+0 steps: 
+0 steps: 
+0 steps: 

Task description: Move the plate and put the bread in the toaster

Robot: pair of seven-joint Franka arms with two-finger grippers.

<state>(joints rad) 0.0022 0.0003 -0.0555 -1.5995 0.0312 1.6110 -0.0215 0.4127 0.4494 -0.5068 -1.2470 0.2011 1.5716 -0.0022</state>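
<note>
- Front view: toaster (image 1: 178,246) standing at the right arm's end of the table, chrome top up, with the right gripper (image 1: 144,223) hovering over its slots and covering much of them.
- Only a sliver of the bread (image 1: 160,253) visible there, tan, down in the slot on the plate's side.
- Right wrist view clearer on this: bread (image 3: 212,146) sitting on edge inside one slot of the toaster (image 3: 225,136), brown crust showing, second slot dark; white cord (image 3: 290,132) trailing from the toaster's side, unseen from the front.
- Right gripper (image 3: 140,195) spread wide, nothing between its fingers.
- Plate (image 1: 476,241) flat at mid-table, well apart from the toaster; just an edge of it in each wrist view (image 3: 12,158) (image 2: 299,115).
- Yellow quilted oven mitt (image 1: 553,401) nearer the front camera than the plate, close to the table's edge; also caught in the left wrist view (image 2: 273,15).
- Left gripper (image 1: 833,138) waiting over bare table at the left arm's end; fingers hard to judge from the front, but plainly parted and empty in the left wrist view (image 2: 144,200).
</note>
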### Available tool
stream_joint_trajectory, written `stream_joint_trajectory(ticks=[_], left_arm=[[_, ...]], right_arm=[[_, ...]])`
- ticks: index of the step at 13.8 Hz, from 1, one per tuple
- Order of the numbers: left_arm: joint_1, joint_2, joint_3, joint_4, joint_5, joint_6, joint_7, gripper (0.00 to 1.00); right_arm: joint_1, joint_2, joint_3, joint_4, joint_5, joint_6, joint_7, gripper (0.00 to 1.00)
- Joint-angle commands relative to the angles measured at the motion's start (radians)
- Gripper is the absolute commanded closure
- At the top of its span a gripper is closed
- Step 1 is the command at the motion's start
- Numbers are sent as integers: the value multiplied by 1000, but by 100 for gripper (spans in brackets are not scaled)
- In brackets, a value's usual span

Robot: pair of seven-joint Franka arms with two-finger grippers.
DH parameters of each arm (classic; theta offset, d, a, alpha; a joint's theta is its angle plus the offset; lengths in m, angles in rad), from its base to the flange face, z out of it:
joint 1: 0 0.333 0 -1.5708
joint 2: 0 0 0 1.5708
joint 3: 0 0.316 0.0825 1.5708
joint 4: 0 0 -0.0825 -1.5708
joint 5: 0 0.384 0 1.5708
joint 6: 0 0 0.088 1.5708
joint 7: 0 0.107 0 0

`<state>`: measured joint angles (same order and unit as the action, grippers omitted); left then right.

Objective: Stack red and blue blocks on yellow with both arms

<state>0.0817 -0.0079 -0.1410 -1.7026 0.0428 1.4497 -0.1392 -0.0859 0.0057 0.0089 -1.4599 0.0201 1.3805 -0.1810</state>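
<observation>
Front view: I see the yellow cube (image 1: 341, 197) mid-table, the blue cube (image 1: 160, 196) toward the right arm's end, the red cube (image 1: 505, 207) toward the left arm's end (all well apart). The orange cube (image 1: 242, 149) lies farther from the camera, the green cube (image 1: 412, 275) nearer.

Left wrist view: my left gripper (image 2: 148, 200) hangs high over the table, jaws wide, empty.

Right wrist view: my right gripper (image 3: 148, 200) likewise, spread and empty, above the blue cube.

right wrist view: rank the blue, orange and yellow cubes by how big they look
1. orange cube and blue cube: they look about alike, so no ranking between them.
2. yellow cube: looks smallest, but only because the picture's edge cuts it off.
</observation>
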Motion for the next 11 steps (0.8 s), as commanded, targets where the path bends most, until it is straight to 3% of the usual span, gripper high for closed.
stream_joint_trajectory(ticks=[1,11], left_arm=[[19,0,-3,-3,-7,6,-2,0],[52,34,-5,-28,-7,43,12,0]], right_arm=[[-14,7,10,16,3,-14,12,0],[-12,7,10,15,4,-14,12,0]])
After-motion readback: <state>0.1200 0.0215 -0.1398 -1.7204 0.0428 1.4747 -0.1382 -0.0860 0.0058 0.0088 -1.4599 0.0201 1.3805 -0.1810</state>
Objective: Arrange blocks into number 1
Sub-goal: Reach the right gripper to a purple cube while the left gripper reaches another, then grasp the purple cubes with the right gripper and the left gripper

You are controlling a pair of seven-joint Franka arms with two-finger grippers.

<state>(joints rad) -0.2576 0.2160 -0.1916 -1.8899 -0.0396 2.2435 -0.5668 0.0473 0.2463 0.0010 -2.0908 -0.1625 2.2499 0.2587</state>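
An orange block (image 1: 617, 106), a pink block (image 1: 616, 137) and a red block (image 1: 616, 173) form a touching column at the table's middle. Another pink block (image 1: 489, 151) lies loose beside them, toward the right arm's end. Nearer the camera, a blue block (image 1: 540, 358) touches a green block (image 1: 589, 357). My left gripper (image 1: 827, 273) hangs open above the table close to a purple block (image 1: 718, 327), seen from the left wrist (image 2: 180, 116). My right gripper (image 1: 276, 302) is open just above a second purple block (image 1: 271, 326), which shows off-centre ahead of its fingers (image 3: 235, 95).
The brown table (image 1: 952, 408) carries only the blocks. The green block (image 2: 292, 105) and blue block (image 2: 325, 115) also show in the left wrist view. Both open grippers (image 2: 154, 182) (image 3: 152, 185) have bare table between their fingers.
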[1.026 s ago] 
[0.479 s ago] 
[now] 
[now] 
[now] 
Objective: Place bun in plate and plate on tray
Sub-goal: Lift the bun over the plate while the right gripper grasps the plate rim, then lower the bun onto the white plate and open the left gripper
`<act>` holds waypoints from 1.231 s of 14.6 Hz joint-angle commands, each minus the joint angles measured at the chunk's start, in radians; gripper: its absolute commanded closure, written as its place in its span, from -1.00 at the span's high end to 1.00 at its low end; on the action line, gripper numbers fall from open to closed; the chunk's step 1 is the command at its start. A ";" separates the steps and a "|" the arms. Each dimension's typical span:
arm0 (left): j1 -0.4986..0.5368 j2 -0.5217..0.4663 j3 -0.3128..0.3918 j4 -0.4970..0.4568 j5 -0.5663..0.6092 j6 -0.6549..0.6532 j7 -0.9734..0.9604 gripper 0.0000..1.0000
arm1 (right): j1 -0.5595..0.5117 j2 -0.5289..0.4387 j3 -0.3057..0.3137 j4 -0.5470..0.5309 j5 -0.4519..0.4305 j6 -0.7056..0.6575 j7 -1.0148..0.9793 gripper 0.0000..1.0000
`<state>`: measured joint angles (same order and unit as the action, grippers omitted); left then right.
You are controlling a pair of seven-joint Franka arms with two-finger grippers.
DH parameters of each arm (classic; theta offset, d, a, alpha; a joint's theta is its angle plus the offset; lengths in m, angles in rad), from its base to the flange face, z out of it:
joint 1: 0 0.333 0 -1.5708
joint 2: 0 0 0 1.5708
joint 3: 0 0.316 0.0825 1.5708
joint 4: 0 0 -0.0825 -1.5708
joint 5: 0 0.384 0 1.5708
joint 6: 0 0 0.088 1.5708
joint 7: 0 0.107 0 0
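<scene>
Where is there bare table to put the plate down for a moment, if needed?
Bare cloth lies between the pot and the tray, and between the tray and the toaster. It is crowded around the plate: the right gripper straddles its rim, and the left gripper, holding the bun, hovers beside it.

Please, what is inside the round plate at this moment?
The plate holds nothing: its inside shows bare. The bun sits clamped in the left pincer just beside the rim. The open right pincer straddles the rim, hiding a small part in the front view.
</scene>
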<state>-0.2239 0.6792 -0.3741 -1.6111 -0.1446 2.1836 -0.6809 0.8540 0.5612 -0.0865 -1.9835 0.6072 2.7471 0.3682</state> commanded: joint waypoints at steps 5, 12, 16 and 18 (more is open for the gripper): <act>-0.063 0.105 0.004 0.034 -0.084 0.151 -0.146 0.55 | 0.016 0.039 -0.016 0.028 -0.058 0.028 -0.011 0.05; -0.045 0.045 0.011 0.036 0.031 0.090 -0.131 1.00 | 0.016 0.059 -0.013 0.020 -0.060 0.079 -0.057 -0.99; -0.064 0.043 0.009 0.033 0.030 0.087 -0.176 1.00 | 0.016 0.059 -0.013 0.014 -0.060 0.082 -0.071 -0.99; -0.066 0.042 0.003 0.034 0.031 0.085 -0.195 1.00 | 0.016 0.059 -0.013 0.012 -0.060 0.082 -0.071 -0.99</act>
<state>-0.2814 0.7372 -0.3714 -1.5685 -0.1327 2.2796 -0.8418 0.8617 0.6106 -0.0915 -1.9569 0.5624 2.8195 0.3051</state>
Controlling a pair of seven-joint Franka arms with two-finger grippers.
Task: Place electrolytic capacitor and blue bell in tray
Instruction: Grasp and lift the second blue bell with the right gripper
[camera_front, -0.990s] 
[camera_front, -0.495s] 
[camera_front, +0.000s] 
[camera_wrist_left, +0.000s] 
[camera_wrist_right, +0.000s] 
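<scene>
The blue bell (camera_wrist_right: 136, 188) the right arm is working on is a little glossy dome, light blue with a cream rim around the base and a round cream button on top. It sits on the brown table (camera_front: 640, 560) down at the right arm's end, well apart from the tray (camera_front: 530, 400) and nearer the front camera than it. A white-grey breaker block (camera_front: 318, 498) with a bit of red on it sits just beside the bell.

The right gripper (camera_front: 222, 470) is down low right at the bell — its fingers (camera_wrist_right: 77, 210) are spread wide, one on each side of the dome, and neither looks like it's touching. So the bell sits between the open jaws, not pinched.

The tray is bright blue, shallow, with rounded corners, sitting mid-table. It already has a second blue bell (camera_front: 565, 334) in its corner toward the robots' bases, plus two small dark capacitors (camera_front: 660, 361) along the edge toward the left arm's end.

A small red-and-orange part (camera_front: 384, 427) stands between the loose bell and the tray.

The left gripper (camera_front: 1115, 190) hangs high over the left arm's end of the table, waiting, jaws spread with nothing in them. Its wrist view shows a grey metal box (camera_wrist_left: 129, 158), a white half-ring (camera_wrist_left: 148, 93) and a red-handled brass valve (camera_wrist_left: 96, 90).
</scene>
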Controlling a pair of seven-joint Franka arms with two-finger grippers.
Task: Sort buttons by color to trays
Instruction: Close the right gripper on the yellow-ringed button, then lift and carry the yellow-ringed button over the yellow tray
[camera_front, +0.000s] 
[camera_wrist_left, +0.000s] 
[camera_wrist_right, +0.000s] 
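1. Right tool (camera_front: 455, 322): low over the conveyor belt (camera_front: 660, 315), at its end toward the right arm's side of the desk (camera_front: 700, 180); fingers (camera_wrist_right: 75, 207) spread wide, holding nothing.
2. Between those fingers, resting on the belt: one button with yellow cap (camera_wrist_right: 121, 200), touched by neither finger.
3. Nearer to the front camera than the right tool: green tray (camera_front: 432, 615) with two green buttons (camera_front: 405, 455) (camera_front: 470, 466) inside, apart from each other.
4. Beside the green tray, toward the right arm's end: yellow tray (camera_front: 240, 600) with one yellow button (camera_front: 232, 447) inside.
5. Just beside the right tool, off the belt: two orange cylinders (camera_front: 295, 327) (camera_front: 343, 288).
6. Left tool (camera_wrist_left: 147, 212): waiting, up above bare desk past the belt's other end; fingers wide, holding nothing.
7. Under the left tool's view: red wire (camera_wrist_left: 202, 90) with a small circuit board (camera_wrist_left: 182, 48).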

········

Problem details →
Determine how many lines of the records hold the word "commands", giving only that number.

Solved exercise →
2